Jakarta, 22 September 2025 – Konfederasi Serikat Pekerja Indonesia (KSPI) memastikan tetap menggelar Aksi Damai Tanpa Kekerasan pada Senin (22/9) di depan Gedung DPR RI, Jakarta. Aksi yang dijadwalkan berlangsung pukul 09.00–13.00 WIB ini akan melibatkan massa dari perwakilan daerah (Perda) KSPI Jawa Barat, Banten, dan DKI Jakarta.

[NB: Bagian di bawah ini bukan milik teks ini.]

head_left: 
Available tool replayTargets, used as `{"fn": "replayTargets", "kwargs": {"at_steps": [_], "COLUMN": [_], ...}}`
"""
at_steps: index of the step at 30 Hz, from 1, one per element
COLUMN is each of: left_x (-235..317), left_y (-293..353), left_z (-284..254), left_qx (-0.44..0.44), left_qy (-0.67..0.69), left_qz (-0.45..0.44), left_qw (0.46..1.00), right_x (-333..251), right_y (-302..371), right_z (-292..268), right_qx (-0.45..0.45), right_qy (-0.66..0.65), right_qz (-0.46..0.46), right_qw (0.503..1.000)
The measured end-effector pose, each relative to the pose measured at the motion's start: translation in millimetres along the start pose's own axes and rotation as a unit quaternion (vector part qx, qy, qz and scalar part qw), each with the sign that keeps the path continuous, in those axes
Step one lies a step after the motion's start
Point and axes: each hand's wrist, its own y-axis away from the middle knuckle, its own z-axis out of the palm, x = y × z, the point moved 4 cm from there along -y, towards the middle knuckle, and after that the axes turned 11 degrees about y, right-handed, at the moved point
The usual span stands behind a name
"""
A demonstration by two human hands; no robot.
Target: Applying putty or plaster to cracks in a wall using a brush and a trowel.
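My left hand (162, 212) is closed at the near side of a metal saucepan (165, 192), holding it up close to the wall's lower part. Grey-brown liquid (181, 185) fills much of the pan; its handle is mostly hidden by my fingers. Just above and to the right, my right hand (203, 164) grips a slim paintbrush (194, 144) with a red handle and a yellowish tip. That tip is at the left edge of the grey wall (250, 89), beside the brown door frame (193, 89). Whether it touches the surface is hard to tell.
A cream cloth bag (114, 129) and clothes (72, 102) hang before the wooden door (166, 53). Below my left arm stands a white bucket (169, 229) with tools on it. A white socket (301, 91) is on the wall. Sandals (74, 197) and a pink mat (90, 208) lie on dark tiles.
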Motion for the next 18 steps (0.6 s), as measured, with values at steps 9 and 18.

Menurut Panglima Aksi Nasional KSPI, Buya Fauzi, aksi akan mengusung tiga tuntutan utama, yakni pengesahan RUU Ketenagakerjaan, penetapan upah minimum berbasis Hostum (Hospitality Minimum Wage), serta penegakan supremasi sipil. Sejumlah federasi afiliasi KSPI juga mendukung, antara lain FSPMI, SPN, FSP KEP, SBPI, FSP ISSI, FSP PAR REF, FSP FARKES, FPTHSI, FSP PPMI, dan ASPEK Indonesia.

Meski demikian, langkah KSPI menuai pandangan berbeda dari kalangan serikat buruh lainnya. Ketua Umum SBSI 92, Sunarti, menilai aksi tersebut lebih sarat muatan politik dan personal branding Ketua KSPSI Andi Gani Nena Wea ketimbang murni memperjuangkan kepentingan buruh. Ia menilai momentum aksi tidak tepat karena berdekatan dengan peringatan Hari Tani Nasional pada 24 September 2025, yang diperkirakan akan memunculkan gerakan lebih besar dari elemen petani, mahasiswa, hingga masyarakat sipil. SBSI 92 menegaskan tidak akan bergabung dalam aksi KSPI, melainkan fokus pada konsolidasi dengan Aliansi Gerakan Reforma Agraria, Front Mahasiswa Nasional, GMNI, serta elemen masyarakat untuk menggelar aksi damai pada Hari Tani Nasional.

Di sisi lain, Buya Fauzi memastikan aksi tetap digelar sebagai tindak lanjut rapat internal KSPI di BSD pada 19 September 2025. Ia memperkirakan jumlah massa yang hadir di bawah 1.000 orang, tanpa keterlibatan mahasiswa. Massa aksi disebut telah dijadwalkan untuk diterima pimpinan DPR, yakni Puan Maharani dan Sufmi Dasco Ahmad. Selain tiga tuntutan utama, KSPI juga membawa isu kenaikan upah sebesar 8,5–10,5% serta menyampaikan informasi terkait Dewan Ketenagakerjaan Nasional (DKBN) yang disebut sudah dikepreskan namun belum diumumkan secara resmi.

Lebih jauh, Buya mengungkapkan bahwa puncak aksi buruh akan digelar pada pertengahan Oktober 2025 dengan fokus pada penetapan UMKUMP 2026. Pada malam sebelum aksi (21/9), Buya bersama Presiden KSPI Said Iqbal dijadwalkan bertemu dengan Deputi III BIN untuk membicarakan isu-isu strategis, termasuk kabar reshuffle kabinet yang tengah berkembang.